Imagine if suddenly you had no power and no way to purchase groceries but you had to preserve the meats in your fridge, how can you go about doing this? The only way I can think of is making it all into jerkeys with a smoke pit but I don't know how to make one.


----------



## Canadian (Dec 14, 2008)

I'd just use my gas BBQ. You can easily use any BBQ if it has a lid. You can do it without a lid it just takes longer.


----------



## dilligaf (Oct 17, 2008)

look into the old refrigerator smokers. 

We built one from scraps we had laying around and have it set up so that we can cool smoke or warm smoke whichever we choose.

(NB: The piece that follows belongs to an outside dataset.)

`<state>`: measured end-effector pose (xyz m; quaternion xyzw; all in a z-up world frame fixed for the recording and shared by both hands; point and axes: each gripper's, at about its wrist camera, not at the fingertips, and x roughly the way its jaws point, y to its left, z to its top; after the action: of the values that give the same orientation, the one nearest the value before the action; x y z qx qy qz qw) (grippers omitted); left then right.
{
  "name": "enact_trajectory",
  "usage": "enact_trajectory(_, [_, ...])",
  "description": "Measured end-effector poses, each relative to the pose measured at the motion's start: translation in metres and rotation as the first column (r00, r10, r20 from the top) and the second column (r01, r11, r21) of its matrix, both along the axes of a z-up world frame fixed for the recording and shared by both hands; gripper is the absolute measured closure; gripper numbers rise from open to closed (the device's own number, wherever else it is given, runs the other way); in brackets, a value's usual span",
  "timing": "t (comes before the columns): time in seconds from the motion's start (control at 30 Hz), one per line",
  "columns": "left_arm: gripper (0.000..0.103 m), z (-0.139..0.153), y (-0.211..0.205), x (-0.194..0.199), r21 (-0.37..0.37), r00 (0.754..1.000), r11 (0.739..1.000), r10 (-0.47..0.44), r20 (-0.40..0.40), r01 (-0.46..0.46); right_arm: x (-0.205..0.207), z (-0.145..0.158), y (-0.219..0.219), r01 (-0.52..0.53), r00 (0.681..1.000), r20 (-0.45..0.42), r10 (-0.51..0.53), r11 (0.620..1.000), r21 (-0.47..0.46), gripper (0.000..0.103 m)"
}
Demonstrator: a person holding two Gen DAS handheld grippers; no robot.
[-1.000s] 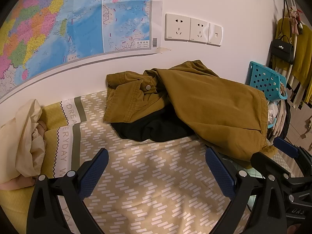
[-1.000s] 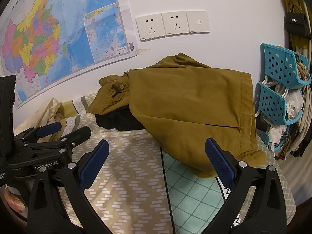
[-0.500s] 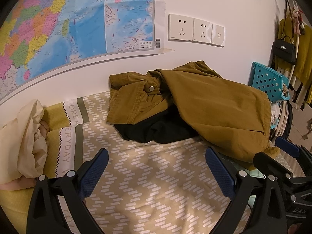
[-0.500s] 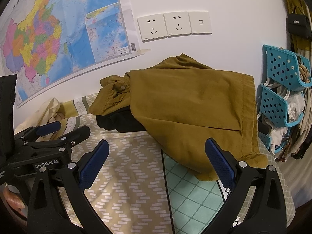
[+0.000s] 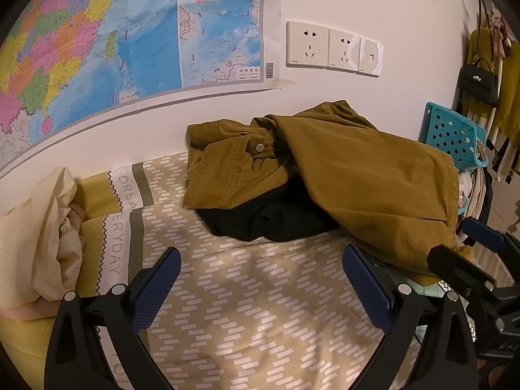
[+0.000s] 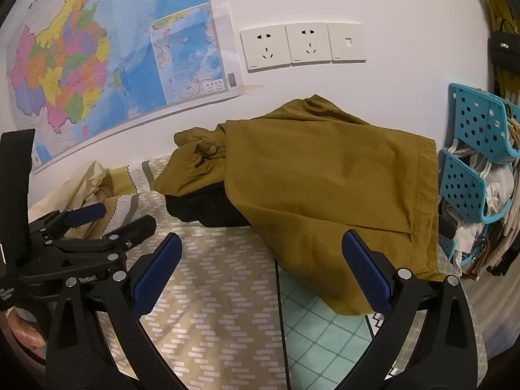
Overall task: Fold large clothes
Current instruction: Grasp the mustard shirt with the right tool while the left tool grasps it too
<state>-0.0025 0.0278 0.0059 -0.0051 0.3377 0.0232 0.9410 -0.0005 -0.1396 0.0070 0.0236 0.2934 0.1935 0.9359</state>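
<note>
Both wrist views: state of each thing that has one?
Left gripper: open, empty.
Right gripper: open, empty.
Jacket: unfolded, heaped by the wall.
Black garment: bunched under the jacket.
Cream cloth: crumpled.
Sockets: nothing plugged in.
Baskets: stuffed with clothes.

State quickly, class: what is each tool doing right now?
Left tool: open, holding nothing.
Right tool: open, holding nothing, short of the mustard jacket.

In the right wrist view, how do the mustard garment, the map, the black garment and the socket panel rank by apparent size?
1. Map and mustard garment: alike, and the garment is nearer, so unranked.
2. Black garment, partly hidden.
3. Socket panel.
</note>
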Motion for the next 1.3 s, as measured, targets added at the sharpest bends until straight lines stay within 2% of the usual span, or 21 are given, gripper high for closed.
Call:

All we did is take all the guts out of an old fridge and embed it into the side of the hill Open up the bottom so that smoke can enter into the fridge section. we then ran a pipe under ground a bit at an angle and made a fire box about 5 foot in front of the fridge. This allows for the cool smoke to enter the fridge chamber and slow smoke meats. For a warmer smoke we can simply place a small heat source in the bottom area of the fridge... It took one afternoon or so to make and works well...


----------



## dilligaf (Oct 17, 2008)

here are a few more pics of when we built ours.


----------



## Canadian (Dec 14, 2008)

dilli - Sweet fridge setup!


----------